A decisão corrige uma distorção criada em 2021, quando uma resolução determinou que o direito de usar o FGTS seria calculado com base no valor do imóvel na data da assinatura do contrato, o que fazia com que mutuários continuassem presos ao teto vigente naquele momento (R$ 1,5 milhão), mesmo após a elevação do limite do SFH para R$ 2,25 milhões, em 2024. Na prática, quem comprou um imóvel acima do teto antigo, mas dentro do novo limite, continuava impedido de usar o FGTS, enquanto contratos assinados após o aumento já se beneficiavam da regra atualizada.

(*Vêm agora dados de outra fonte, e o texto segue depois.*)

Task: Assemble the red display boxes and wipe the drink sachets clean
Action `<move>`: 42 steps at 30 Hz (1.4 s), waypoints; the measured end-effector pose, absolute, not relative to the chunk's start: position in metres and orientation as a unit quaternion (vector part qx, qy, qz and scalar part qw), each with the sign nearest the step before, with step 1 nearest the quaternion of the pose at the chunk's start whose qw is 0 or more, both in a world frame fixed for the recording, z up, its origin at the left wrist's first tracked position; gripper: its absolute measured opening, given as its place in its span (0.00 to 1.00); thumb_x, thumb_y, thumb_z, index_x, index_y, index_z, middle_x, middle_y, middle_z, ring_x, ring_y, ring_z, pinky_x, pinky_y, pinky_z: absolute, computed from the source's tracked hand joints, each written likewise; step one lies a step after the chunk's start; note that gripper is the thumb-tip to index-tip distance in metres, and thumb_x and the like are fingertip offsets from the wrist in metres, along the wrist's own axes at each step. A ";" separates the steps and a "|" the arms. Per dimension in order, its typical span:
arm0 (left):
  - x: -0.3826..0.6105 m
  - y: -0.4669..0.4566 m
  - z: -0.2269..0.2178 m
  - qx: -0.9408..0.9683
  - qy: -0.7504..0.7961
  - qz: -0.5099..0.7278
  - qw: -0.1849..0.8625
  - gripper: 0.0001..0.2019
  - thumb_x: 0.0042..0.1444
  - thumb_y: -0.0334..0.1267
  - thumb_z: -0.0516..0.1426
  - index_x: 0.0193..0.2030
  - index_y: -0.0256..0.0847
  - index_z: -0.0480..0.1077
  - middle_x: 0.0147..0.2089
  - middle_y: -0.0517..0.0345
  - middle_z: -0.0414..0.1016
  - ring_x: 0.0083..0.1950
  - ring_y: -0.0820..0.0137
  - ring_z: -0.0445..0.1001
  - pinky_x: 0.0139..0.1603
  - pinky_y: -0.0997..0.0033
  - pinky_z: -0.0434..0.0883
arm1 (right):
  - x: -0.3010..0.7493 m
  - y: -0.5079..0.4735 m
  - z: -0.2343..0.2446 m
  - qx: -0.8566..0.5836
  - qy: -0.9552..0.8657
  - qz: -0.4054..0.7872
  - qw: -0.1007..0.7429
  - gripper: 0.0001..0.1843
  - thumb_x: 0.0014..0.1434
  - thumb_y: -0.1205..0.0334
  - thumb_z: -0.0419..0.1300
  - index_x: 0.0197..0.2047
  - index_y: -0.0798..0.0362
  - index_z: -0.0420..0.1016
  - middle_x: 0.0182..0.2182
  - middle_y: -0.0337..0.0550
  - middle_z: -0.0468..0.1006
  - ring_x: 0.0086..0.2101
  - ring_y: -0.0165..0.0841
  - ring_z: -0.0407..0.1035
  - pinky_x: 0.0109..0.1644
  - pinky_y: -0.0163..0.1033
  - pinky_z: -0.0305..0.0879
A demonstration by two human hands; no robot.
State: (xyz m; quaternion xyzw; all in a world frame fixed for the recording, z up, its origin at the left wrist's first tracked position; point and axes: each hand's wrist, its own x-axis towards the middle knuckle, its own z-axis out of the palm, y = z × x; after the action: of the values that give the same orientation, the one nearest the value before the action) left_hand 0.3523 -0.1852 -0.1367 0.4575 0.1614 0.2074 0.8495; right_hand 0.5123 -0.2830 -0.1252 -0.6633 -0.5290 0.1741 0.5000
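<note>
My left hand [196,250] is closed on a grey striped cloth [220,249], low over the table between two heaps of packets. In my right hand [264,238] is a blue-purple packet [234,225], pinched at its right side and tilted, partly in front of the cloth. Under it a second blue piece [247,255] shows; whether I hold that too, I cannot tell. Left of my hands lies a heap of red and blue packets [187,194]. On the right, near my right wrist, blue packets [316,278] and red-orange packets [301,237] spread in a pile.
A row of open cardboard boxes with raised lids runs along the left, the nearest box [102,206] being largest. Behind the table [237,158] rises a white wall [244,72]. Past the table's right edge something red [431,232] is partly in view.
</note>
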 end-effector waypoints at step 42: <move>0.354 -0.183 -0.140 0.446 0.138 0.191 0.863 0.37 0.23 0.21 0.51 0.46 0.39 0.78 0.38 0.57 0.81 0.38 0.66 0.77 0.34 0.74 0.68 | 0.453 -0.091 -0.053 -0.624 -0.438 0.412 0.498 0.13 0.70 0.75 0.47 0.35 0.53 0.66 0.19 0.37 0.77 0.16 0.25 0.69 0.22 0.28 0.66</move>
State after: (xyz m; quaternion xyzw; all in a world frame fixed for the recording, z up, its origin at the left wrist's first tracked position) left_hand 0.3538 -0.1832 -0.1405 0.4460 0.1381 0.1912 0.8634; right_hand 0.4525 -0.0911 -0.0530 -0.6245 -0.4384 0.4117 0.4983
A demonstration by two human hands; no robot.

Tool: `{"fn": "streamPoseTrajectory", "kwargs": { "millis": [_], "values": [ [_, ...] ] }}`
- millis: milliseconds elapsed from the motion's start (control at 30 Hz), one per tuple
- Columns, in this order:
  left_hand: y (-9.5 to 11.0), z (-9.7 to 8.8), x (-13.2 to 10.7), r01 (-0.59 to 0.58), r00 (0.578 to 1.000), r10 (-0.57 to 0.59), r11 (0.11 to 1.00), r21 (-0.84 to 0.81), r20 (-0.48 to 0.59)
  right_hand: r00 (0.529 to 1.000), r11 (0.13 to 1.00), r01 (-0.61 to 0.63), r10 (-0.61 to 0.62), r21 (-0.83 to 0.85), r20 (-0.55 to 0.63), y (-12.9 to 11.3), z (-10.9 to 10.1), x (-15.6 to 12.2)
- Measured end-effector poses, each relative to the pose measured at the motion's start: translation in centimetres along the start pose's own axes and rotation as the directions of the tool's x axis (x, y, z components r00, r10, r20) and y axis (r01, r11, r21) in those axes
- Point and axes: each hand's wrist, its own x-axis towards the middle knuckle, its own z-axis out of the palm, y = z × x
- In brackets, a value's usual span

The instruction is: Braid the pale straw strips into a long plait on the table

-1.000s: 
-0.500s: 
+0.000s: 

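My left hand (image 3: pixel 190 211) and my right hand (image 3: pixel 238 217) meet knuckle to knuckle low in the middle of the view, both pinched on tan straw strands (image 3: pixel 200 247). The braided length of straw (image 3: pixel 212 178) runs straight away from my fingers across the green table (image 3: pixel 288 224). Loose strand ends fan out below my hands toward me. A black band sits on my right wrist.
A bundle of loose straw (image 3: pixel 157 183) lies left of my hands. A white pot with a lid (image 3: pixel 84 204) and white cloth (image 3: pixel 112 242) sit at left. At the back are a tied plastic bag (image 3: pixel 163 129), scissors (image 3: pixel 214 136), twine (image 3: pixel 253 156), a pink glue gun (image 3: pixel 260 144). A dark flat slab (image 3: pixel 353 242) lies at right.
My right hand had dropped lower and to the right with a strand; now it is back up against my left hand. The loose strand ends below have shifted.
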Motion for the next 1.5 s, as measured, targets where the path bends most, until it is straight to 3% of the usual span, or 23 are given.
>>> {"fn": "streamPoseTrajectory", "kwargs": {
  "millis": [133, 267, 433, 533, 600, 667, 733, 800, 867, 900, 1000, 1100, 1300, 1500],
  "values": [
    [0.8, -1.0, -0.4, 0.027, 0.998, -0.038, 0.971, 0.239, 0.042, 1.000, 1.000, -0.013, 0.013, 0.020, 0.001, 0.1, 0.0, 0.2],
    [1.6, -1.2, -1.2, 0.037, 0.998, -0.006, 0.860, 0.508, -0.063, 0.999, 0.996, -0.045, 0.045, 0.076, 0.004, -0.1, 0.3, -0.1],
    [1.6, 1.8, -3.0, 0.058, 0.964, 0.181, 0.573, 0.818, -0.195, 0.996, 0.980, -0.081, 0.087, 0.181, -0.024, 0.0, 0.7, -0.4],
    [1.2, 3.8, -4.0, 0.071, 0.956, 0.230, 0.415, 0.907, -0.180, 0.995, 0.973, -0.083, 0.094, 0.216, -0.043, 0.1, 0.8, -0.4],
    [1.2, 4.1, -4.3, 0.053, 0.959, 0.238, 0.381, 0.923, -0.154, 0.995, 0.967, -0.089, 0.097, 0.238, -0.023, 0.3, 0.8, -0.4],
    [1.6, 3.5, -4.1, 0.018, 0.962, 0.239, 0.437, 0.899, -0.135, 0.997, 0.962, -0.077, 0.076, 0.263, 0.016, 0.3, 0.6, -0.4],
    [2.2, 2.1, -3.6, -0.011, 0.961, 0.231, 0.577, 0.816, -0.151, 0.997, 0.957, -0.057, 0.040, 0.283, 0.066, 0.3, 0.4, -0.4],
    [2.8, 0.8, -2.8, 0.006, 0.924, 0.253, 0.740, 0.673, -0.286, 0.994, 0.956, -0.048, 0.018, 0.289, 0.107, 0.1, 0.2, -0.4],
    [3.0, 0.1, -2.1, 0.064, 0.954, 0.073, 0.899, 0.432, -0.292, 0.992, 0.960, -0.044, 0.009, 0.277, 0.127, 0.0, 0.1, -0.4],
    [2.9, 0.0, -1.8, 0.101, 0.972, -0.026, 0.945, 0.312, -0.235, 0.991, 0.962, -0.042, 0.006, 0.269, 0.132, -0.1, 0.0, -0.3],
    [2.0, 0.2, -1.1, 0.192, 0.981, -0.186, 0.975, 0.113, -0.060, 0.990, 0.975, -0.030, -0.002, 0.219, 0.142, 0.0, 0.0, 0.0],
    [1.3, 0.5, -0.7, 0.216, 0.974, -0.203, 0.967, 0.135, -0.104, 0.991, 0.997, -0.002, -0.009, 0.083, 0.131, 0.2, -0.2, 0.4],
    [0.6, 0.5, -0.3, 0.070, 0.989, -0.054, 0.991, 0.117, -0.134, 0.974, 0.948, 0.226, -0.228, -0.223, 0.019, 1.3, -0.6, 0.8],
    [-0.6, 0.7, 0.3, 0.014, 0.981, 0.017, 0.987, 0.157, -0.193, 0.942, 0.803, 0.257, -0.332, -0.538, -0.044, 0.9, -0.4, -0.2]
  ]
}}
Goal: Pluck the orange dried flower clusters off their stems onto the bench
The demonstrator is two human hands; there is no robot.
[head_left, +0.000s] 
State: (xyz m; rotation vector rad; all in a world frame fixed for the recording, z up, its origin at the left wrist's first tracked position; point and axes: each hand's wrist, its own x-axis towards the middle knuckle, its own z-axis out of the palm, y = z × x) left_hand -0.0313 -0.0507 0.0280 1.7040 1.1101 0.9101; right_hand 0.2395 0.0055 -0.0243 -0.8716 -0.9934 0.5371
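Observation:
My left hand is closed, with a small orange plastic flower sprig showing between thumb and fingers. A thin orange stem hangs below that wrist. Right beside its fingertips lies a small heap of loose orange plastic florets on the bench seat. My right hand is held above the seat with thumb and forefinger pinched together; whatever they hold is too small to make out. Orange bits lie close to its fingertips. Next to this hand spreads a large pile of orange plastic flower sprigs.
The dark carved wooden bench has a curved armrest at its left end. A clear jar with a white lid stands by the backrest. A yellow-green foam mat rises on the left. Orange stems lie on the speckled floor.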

Vantagem para renda média e alta
Segundo o Conselho, a mudança deve ter impacto limitado, com aumento estimado de cerca de 1% na movimentação do FGTS. Deverão ser beneficiadas especialmente famílias com renda superior a R$ 12 mil, de regiões como São Paulo, Rio de Janeiro e Brasília, onde o teto anterior de R$ 1,5 milhão não refletia mais a realidade do mercado imobiliário. Com a decisão, qualquer contrato dentro do SFH poderá usar o saldo do FGTS para compra de imóvel, amortização, liquidação do financiamento ou abatimento de parcelas.
A mudança aprovada pelo Conselho do FGTS passa a valer imediatamente, reduzindo incertezas para consumidores e instituições financeiras.